→ Task objective
Please restate, word for word, the lines below that begin at the one with "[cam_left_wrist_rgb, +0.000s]" and end at the one with "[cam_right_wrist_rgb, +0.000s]". Leave out all other lines.

→ Source material
== Segment start ==

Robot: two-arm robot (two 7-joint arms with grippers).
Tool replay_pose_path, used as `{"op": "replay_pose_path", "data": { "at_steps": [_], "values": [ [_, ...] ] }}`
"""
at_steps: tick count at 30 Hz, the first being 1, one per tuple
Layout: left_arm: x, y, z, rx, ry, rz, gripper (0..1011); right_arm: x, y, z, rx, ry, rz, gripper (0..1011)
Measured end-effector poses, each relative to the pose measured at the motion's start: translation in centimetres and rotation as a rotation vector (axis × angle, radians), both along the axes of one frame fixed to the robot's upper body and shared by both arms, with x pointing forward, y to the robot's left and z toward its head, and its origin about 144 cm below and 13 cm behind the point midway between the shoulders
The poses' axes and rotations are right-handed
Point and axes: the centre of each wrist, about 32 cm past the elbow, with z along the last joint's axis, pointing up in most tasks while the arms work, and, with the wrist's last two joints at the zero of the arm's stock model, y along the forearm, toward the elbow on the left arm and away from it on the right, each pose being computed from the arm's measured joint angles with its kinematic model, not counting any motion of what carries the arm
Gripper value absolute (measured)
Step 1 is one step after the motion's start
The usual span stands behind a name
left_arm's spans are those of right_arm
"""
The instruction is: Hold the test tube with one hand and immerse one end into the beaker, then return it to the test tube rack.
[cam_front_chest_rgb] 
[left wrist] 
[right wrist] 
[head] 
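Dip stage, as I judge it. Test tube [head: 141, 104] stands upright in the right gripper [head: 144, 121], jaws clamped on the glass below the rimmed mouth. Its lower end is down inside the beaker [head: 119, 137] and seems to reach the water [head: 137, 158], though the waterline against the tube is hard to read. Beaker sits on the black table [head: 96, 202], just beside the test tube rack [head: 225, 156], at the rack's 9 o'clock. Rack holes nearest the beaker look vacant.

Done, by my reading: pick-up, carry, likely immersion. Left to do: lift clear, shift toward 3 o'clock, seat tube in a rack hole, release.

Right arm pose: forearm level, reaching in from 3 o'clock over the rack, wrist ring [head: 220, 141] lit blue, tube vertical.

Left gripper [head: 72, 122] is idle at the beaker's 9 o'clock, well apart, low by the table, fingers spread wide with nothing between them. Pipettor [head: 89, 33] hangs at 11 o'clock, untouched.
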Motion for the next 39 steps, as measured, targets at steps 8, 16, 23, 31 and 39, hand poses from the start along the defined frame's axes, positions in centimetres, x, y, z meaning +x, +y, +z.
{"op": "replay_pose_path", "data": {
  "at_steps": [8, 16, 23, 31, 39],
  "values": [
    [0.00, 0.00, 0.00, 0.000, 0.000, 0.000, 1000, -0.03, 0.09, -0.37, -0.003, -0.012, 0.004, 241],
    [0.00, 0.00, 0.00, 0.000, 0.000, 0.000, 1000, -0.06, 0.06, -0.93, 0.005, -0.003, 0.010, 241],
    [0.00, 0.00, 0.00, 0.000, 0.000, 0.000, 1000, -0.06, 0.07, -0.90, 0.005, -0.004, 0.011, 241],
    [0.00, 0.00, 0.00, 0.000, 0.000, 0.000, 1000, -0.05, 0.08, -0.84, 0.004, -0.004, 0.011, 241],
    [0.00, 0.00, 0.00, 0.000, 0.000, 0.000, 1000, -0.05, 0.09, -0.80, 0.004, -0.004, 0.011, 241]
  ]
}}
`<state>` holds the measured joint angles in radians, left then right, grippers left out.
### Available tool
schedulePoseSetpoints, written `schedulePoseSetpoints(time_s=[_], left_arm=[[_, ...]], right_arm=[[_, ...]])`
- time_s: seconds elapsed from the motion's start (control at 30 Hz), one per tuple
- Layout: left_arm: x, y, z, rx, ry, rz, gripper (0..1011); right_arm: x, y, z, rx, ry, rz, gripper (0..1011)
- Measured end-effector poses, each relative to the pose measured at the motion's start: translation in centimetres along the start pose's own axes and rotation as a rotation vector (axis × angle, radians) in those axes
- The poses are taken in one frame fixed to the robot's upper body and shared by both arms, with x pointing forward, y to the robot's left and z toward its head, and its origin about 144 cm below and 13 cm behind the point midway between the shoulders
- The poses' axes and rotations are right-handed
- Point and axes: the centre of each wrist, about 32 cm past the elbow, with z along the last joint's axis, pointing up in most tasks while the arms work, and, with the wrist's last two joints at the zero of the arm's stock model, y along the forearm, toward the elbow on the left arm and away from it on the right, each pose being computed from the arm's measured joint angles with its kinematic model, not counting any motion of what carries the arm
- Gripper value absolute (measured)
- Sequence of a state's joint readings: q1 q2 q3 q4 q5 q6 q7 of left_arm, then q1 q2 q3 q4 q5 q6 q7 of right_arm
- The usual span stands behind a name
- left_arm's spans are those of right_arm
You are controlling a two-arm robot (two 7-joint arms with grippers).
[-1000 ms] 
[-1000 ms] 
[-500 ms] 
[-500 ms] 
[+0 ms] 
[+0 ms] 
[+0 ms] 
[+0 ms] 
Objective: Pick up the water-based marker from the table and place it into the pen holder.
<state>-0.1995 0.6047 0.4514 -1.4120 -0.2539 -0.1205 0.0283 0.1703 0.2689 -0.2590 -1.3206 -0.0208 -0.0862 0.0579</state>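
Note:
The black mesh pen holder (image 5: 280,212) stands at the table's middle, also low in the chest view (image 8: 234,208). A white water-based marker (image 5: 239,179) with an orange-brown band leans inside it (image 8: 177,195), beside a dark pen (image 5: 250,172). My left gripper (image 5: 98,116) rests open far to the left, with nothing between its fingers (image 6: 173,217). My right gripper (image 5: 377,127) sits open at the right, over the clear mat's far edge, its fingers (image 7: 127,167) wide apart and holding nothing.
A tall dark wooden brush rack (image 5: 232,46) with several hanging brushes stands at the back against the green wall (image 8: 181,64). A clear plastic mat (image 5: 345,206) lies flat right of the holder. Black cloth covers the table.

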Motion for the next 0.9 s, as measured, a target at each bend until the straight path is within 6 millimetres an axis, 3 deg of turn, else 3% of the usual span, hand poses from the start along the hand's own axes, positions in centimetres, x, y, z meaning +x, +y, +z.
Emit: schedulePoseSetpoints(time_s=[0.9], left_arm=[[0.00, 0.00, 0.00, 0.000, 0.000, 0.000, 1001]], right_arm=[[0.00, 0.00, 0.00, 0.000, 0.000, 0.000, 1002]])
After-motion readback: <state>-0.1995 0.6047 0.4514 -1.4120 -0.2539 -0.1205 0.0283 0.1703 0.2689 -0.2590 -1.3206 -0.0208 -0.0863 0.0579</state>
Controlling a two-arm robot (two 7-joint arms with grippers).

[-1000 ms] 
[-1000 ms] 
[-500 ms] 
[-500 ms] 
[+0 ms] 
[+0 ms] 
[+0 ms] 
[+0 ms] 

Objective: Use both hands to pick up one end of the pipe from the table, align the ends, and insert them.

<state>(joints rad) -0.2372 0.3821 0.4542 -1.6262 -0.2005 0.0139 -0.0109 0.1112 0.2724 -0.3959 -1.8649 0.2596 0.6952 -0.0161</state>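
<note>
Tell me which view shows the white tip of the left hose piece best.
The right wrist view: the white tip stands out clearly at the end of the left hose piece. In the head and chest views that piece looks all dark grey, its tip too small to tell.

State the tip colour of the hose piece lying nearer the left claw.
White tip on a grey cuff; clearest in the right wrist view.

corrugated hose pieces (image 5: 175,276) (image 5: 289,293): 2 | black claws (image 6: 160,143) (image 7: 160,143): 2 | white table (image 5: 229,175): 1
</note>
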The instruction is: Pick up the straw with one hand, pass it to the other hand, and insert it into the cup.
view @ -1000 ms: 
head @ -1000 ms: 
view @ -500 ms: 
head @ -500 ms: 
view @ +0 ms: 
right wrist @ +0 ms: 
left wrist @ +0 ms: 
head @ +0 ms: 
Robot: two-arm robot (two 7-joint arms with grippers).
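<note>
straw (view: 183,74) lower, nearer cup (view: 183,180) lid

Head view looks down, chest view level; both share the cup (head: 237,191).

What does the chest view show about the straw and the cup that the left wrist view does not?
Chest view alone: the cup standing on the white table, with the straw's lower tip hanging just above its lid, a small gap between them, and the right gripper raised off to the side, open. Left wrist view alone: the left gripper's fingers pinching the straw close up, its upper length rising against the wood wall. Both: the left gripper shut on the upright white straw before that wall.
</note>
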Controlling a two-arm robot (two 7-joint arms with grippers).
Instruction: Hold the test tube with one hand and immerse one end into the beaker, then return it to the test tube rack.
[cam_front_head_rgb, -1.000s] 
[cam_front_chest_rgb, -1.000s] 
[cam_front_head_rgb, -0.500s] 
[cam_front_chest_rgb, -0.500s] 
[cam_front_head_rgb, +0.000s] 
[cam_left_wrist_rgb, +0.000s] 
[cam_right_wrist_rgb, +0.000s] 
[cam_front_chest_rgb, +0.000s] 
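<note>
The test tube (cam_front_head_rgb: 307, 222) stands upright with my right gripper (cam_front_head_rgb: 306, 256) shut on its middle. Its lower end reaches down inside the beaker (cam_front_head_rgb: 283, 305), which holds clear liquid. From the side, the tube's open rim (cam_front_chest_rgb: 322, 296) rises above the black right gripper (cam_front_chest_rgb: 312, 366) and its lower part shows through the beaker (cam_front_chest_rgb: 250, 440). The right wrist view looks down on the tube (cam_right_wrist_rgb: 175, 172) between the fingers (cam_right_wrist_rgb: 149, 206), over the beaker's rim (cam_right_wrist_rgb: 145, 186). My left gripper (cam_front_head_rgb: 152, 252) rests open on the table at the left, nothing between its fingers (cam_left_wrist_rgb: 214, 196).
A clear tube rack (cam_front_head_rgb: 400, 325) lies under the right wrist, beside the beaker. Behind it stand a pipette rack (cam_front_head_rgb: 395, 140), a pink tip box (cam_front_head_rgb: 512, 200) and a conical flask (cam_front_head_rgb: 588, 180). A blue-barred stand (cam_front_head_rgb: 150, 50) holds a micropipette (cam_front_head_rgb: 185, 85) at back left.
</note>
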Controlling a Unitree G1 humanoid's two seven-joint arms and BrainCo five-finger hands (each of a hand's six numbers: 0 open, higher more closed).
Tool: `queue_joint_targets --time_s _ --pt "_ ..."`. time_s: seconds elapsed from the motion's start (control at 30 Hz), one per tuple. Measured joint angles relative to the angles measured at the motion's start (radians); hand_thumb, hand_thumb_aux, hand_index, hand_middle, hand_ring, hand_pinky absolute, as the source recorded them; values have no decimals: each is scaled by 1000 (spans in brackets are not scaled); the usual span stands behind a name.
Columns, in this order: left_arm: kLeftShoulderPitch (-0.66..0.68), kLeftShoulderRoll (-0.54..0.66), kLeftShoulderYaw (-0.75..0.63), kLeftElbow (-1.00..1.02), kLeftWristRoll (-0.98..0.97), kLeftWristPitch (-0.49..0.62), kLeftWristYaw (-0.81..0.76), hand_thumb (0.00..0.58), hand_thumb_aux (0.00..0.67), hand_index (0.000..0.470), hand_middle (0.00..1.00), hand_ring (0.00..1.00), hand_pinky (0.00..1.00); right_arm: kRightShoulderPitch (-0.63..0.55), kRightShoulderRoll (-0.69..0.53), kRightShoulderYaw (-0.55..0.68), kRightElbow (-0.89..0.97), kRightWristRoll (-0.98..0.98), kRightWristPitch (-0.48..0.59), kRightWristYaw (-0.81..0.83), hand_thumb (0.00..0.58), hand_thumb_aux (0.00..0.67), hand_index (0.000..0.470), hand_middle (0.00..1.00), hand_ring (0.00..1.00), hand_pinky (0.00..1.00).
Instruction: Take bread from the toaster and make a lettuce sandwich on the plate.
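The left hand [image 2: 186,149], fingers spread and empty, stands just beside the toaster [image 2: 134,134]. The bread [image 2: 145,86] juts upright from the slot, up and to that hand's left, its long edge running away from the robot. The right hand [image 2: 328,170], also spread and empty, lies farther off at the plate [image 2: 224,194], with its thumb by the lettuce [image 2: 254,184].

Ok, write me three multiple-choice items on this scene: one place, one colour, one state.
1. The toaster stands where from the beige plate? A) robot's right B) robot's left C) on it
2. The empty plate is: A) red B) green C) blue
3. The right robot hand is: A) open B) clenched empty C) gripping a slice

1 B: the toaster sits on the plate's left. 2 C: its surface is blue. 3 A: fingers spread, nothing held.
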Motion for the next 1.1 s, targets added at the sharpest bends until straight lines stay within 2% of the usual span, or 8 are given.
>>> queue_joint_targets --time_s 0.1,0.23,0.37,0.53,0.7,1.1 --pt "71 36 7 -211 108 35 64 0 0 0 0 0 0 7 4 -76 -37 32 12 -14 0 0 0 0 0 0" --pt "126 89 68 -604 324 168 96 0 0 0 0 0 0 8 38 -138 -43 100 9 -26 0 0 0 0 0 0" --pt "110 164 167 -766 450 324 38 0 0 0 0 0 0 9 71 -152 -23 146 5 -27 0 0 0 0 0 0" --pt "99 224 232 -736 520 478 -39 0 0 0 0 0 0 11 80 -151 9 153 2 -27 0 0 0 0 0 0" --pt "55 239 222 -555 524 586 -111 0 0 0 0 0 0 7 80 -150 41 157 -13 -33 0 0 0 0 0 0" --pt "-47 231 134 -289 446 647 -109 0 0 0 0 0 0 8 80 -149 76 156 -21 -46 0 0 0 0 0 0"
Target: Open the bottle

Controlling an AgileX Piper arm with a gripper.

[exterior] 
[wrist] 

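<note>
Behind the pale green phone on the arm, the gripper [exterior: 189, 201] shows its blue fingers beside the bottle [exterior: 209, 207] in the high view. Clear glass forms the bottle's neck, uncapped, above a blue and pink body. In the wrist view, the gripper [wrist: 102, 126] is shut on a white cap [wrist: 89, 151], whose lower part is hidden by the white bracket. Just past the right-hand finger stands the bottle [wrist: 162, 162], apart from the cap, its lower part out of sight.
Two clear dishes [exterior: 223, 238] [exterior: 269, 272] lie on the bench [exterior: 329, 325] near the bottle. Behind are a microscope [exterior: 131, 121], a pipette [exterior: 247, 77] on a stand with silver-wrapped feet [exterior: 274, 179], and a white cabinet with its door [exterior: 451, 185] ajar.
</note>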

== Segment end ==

→ Reply
[cam_left_wrist_rgb, +0.000s] 
[cam_right_wrist_rgb, +0.000s] 

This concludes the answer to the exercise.